Une comédie politique sans fin
Chaque peuple peut avoir ses défauts, mais rares sont ceux qui se fixent sur les leurs, car ils préfèrent se moquer en imaginant que jamais le déluge n’engloutira leur Atlantide. C’est ainsi que les conservateurs ou les représentants de la société traditionnelle, qui sont le parti de l’ordre ont cru se dresser contre les révolutionnaires, alors qu’ils usaient des mêmes termes, pensaient de façon identique et causaient donc les mêmes illusions et misères.

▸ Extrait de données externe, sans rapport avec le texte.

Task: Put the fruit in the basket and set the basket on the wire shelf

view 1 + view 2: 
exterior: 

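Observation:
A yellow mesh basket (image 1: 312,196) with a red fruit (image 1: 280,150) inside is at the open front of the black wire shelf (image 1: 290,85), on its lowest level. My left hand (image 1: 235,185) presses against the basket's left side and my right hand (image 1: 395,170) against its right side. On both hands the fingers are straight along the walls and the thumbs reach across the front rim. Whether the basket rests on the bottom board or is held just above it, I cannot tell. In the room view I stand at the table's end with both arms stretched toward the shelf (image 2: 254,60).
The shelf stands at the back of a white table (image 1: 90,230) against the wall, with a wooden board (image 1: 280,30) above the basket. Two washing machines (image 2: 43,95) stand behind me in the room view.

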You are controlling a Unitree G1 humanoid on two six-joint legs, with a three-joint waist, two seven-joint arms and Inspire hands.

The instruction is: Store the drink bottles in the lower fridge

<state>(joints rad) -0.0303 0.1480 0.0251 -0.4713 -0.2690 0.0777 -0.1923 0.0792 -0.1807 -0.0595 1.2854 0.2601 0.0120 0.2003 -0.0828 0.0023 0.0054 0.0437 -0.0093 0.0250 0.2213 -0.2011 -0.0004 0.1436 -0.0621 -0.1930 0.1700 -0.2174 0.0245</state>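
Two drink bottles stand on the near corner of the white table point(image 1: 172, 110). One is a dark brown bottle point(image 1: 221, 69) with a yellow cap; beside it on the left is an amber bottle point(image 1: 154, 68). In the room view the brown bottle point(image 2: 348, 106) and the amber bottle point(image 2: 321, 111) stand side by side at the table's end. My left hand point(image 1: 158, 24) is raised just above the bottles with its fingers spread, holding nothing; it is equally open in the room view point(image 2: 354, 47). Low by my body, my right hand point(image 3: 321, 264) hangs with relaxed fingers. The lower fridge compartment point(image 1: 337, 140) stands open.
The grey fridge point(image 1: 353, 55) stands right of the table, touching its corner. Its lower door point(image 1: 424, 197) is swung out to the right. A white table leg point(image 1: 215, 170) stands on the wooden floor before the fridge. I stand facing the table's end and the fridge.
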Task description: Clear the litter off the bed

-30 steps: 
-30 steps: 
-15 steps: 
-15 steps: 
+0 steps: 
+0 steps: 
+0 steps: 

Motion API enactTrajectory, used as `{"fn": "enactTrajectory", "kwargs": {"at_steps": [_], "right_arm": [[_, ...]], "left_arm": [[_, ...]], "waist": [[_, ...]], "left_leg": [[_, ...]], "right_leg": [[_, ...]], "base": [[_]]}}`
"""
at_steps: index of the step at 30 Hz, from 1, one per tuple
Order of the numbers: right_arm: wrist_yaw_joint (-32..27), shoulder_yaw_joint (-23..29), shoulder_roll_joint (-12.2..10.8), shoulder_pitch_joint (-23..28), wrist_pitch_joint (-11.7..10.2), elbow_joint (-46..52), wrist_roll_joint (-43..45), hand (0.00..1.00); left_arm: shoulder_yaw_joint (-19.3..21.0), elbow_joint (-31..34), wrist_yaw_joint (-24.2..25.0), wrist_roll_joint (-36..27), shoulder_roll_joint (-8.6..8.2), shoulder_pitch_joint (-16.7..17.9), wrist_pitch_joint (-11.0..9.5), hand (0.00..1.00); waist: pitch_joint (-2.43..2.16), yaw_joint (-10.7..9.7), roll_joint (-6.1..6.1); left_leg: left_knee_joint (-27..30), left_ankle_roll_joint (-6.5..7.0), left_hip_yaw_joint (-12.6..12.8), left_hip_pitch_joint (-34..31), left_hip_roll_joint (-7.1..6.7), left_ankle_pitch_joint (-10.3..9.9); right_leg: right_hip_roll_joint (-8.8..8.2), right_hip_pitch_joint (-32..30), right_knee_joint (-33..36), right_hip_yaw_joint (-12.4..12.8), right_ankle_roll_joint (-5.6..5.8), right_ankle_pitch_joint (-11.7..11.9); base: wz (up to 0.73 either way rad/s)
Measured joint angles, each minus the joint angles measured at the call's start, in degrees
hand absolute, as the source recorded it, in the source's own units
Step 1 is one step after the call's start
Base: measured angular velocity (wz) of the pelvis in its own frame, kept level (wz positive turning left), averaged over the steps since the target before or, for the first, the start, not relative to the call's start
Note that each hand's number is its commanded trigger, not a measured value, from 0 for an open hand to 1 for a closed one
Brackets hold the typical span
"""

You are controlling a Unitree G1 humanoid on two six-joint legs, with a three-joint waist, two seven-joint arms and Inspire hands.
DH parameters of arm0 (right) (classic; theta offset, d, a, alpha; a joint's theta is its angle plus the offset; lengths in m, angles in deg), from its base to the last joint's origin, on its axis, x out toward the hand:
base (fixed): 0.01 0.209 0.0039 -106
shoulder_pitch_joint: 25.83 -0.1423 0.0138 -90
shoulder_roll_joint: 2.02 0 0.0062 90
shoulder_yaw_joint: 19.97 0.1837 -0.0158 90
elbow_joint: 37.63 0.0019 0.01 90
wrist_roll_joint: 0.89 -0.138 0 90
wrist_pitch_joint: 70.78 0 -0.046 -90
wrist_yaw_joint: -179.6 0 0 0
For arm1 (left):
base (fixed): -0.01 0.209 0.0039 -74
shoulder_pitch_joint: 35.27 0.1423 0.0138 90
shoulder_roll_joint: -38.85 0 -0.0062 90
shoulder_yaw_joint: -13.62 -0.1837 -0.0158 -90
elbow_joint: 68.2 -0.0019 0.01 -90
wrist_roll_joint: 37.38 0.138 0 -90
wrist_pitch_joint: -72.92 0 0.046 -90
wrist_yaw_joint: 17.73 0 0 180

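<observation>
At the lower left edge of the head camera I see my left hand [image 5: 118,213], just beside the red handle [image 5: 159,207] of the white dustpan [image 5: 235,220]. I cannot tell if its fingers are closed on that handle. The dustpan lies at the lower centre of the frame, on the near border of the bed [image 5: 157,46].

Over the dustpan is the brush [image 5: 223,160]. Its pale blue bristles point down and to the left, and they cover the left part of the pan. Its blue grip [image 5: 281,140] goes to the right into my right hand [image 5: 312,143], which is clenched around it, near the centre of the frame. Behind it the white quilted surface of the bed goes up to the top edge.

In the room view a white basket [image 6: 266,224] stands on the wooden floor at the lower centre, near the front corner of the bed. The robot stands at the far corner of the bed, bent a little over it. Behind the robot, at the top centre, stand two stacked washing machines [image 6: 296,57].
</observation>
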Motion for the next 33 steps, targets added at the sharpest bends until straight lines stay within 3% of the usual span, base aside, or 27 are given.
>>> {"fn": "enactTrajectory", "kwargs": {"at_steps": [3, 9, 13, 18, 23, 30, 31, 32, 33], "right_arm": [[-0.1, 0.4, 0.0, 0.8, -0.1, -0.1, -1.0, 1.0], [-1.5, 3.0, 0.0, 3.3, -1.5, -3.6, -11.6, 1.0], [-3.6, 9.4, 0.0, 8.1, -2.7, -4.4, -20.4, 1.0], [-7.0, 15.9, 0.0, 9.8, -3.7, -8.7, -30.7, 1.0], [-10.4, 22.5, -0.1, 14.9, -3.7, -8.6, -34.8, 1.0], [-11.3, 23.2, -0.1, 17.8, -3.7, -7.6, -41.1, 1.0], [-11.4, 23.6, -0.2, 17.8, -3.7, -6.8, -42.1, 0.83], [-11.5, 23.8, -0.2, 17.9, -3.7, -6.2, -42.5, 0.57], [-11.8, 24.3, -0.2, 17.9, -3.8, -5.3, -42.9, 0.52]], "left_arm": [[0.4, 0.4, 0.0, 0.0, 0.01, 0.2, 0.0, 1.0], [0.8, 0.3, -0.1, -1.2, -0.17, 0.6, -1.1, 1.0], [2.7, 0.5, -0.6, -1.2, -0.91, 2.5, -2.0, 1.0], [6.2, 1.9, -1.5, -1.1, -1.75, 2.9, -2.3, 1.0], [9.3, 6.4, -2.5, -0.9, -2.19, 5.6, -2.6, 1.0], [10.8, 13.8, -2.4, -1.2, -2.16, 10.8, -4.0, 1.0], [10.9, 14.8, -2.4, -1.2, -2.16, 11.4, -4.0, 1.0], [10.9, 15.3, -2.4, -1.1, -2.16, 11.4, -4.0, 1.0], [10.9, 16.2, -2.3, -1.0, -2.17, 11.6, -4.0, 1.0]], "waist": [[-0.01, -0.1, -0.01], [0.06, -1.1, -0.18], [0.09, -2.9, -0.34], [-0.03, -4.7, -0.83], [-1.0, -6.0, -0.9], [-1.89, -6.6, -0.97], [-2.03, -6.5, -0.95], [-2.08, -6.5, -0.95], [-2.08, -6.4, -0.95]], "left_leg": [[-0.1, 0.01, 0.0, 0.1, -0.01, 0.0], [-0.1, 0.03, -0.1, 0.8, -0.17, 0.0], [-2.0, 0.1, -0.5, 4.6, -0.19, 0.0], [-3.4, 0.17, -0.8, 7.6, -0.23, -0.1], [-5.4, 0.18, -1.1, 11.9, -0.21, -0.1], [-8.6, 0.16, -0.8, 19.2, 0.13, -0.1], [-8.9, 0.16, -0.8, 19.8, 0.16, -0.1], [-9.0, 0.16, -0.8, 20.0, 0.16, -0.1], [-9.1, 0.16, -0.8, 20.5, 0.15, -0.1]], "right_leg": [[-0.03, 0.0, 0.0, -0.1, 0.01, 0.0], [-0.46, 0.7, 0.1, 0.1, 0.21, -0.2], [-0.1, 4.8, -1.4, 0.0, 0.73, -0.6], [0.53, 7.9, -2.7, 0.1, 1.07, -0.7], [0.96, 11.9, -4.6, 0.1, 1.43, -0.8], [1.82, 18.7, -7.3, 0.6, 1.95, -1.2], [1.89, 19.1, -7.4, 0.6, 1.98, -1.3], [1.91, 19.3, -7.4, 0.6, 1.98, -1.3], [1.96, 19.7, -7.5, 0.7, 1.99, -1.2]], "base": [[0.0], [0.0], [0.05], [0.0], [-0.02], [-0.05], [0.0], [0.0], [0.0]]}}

Prenons cette formule clef de la doctrine marxiste que sont les dites Thèses sur Feuerbach, en particulier cette onzième et dernière : jusqu’à présent les philosophes ont interprété le monde, alors qu’il s’agit de le transformer. Formule polémique et très courte, puisque la transformation implique une idée bien arrêtée et donc une interprétation de la nature et de l’être même des choses. Cette forme de pensée imprimée au XIXe siècle, se retrouve, pour ce qui est de l’exaltation de la transformation du monde, dans Chateaubriand : comme il s’agit des Mémoires d’Outre-Tombe (livre trente-deuxième, chapitre 16, intitulé “Les républicains au Palais-Royal”, un cadre est donc décrit, celui de la révolution ayant amené le roi de la dynastie maçonne des Orléans remplacer un autre frère, comme on doit savoir, Charles X, et de retrouver la galerie des agités et des bavards : “Louis-Philippe, assis contre M. de la Fayette et M. Laffitte (le banquier), les bras passés sur l’épaule de l’un et de l’autre, s’épanouissait d’égalité et de bonheur “J’aurais voulu”, poursuit Chateaubriand illusionné, “mettre plus de gravité dans la description de ces scènes qui ont produit une grande révolution, ou, pour parler plus correctement, de ces scènes par lesquelles sera hâtée la transformation du monde…”. Nous hâtons, ou plutôt nos maîtres libertaires en apparence et tyrans en réalité, le plus souvent à coup de guerres, cette transformation du monde, en introduisant de force une manière d’agir et de penser répugnant à l’ordre naturel et humain, et cela vient précisément d’une lubie de banquier, scrupuleux, comme l’était Laffitte pour lui-même et ses entreprises, mais impitoyable à briser tout sur son passage, au point que le jeune et futur Napoléon III, se fera connaître et apprécier de l’opinion populaire par un ouvrage, qui devrait être le programme de tout candidat sérieux, partout et toujours : “l’extinction du paupérisme”.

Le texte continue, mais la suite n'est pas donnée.